Parallel to Improved Mobile Telephone Service (IMTS) in the US until the rollout of cellular AMPS systems, a competing mobile telephone technology was called Radio Common Carrier or RCC. The service was provided from the 1960s until the 1980s when cellular AMPS systems made RCC equipment obsolete. These systems operated in a regulated environment in competition with the Bell System's MTS and IMTS. RCCs handled telephone calls and were operated by private companies and individuals. Some systems were designed to allow customers of adjacent RCCs to use their facilities but the universe of RCCs did not comply with any single interoperable technical standard (a capability called roaming in modern systems).
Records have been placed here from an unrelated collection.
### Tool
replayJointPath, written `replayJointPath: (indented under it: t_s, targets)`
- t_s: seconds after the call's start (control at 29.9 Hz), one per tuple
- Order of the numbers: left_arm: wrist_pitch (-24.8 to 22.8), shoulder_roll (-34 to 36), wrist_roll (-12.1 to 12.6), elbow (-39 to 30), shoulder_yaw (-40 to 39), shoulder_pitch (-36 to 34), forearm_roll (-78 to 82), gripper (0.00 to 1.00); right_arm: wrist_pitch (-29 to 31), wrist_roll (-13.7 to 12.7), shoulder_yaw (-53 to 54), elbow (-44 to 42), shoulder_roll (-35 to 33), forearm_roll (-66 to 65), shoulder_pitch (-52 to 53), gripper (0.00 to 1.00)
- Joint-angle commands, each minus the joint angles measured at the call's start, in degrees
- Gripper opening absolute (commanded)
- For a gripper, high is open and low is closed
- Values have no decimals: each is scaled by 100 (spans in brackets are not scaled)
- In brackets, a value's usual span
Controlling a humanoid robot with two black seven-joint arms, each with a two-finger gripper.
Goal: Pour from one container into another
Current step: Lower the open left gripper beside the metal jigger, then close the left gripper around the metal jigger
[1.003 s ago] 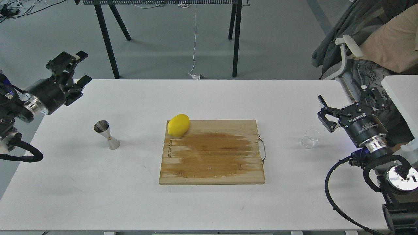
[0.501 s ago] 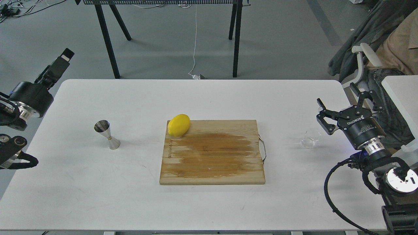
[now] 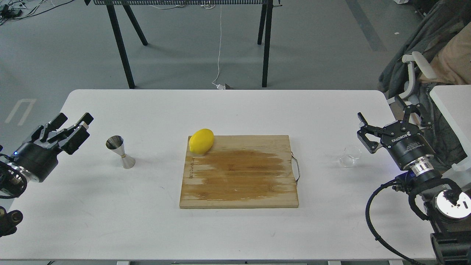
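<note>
The small clear glass cup (image 3: 349,156) stands on the white table (image 3: 235,110), right of the cutting board. My right gripper (image 3: 385,117) hovers just right of the cup, open, with nothing between its fingers, and does not touch it. The steel hourglass jigger (image 3: 120,152) stands upright on the left part of the table. My left gripper (image 3: 74,120) is low over the table's left edge, open and empty, a short way left of the jigger and pointing toward it.
A wooden cutting board (image 3: 239,176) with a metal handle lies mid-table, and a yellow lemon (image 3: 201,141) rests on its far left corner. Black trestle legs (image 3: 119,40) stand behind the table. A chair draped with clothes (image 3: 423,66) is at the right.
My left arm swung down from a raised pose beyond the table's left edge to a low position beside the jigger. The right gripper has barely shifted. Cup, jigger and lemon have not moved.
</note>
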Motion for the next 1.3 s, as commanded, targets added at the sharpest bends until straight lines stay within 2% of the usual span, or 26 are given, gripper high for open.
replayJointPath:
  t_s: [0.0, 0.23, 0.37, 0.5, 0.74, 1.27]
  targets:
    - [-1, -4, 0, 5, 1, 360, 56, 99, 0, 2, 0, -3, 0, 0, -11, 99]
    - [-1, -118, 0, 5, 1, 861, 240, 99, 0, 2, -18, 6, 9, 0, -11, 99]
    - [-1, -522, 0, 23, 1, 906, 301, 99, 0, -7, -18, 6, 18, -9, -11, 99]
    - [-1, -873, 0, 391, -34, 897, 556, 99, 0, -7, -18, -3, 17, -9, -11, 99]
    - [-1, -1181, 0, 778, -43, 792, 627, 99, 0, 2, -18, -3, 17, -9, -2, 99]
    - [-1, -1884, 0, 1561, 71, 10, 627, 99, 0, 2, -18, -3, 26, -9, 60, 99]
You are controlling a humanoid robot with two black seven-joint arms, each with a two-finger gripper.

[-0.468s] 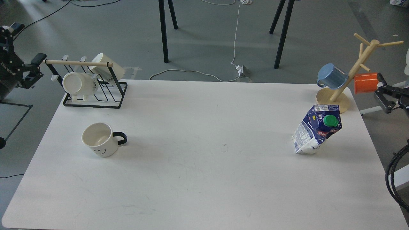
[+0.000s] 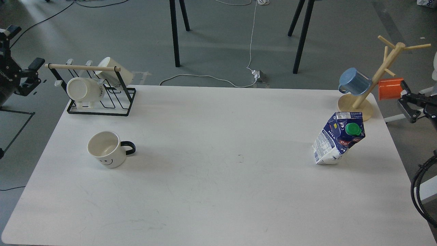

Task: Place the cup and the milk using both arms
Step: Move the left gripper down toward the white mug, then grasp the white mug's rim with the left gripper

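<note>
Head view. The left gripper (image 2: 33, 76) sat off the table's far left corner, just left of the black wire rack (image 2: 99, 102). Its two fingers stood spread with a clear gap between them, holding nothing and touching nothing.

The right gripper (image 2: 403, 101) hung off the right edge, close beside the orange mug (image 2: 390, 89) on the wooden mug tree (image 2: 374, 80). The fingers were dark and seen at an angle; whether they were parted or closed I could not tell. Contact with the orange mug could not be told either.

The cup (image 2: 106, 149) stood upright on the white table (image 2: 218, 191), left side, in front of the rack, handle pointing right, smiley face toward the camera. The milk (image 2: 338, 138) stood on the right side, in front of the mug tree, leaning right, green cap facing the camera. Both grippers were well apart from these two.
</note>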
For example, the phone of an Omaha, Nebraska–based RCC service would not be likely to work in Phoenix, Arizona. At the end of RCC's existence, industry associations were working on a technical standard that would potentially have allowed roaming, and some mobile users had multiple decoders to enable operation with more than one of the common signaling formats (600/1500, 2805, and Reach). Manual operation was often a fallback for RCC roamers.
Roaming was not encouraged, in part, because there was no centralized industry billing database for RCCs. Signaling formats were not standardized. For example, some systems used two-tone sequential paging to alert a mobile or hand-held that a wired phone was trying to call them. Other systems used DTMF. Some used a system called Secode 2805 which transmitted an interrupted 2805 Hz tone (in a manner similar to IMTS signaling) to alert mobiles of an offered call. Some radio equipment used with RCC systems was half-duplex, push-to-talk equipment such as Motorola hand-helds or RCA 700-series conventional two-way radios. Other vehicular equipment had telephone handsets, rotary or pushbutton dials, and operated full duplex like a conventional wired telephone. A few users had full-duplex briefcase telephones (radically advanced for their day).
RCCs used paired UHF 454/459 MHz and VHF 152/158 MHz frequencies near those used by IMTS.